Intro
The question is about Game of Life.
Let us denote the set of points obtained from initial configuration $A$ after $m$ steps as $A(m)$ (we are only interested in finite initial configuration, i.e. those one which formed by finite number of marked cells).
Let us denote the number of marked cells at configuration $A$ as $N(A)$. Then increment at $m$-th step could be computed as $i(A, m) = \max(0, N(A(m+1)) - N(A(m))$.
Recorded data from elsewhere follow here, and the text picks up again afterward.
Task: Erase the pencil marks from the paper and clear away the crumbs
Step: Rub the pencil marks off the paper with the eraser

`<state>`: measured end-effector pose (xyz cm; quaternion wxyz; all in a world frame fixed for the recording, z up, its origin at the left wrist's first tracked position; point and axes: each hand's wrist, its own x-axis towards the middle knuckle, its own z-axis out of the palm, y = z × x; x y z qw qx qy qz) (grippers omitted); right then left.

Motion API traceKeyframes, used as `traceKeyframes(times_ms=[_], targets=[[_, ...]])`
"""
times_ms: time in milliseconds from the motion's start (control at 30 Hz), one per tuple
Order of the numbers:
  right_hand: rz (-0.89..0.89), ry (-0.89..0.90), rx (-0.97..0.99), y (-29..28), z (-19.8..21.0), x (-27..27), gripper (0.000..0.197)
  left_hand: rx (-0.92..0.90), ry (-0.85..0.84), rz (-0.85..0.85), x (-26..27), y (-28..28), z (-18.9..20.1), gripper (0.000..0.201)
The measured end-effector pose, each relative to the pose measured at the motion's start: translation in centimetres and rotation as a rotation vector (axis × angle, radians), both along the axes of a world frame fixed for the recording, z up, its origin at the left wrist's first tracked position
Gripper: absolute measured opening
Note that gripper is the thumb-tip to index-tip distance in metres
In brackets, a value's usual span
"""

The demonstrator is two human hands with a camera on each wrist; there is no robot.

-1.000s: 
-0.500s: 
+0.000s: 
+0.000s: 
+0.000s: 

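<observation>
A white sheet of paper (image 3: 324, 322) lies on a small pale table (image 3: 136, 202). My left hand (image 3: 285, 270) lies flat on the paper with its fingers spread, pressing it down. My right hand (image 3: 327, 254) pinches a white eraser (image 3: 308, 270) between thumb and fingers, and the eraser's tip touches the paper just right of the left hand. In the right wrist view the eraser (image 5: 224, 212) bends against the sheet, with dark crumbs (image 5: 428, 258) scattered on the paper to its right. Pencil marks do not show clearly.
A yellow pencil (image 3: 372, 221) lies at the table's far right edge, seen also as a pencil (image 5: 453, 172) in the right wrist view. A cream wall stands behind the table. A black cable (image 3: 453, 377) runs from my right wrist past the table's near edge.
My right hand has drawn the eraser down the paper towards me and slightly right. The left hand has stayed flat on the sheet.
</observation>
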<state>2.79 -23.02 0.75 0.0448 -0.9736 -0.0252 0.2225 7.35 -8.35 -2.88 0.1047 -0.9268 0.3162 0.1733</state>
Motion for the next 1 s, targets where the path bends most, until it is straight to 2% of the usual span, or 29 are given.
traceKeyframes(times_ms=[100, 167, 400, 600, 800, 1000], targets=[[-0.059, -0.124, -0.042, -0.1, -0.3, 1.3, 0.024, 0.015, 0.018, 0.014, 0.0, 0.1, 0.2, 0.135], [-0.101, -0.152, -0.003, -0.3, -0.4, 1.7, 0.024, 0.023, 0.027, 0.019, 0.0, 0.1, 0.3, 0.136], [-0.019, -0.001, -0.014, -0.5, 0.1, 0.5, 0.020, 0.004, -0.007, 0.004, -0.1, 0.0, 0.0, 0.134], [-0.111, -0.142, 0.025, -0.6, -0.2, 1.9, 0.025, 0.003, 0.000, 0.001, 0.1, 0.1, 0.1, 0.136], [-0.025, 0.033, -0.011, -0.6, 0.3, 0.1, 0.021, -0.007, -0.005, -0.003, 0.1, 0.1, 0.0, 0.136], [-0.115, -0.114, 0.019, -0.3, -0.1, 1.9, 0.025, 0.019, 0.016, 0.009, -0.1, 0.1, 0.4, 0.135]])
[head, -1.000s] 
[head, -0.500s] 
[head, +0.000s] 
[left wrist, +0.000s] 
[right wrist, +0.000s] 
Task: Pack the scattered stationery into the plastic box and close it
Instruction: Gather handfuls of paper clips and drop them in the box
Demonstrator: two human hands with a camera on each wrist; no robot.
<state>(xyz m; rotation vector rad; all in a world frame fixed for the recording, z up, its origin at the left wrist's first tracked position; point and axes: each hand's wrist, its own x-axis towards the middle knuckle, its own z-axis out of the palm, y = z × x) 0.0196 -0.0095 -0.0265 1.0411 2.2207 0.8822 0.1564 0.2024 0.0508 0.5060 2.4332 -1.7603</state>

Majority of configurations doesn't grow in size after some number of steps. There are known examples which grows linearly or quadratically in time. For all of this examples the relative increment decay as times goes by: $\frac{i(A,m)}{N(A(m))} \to 0$ as $m \to \infty$.
Question
Is it possible to prove some uniform result of this type:
is it true that $\forall \epsilon > 0$ (may be some other restriction) $\exists M_\epsilon$ such that $\forall A$ (for any arbitrary chosen initial configuration) and $\forall m > M_\epsilon$: $\frac{i(A,m)}{N(A(m))} < \epsilon$?
May be it makes sense for some good family of initial configurations $A$?
This is rather a probe question which I asked with a hope to find some references or ideas in answers which will direct me in more useful settings.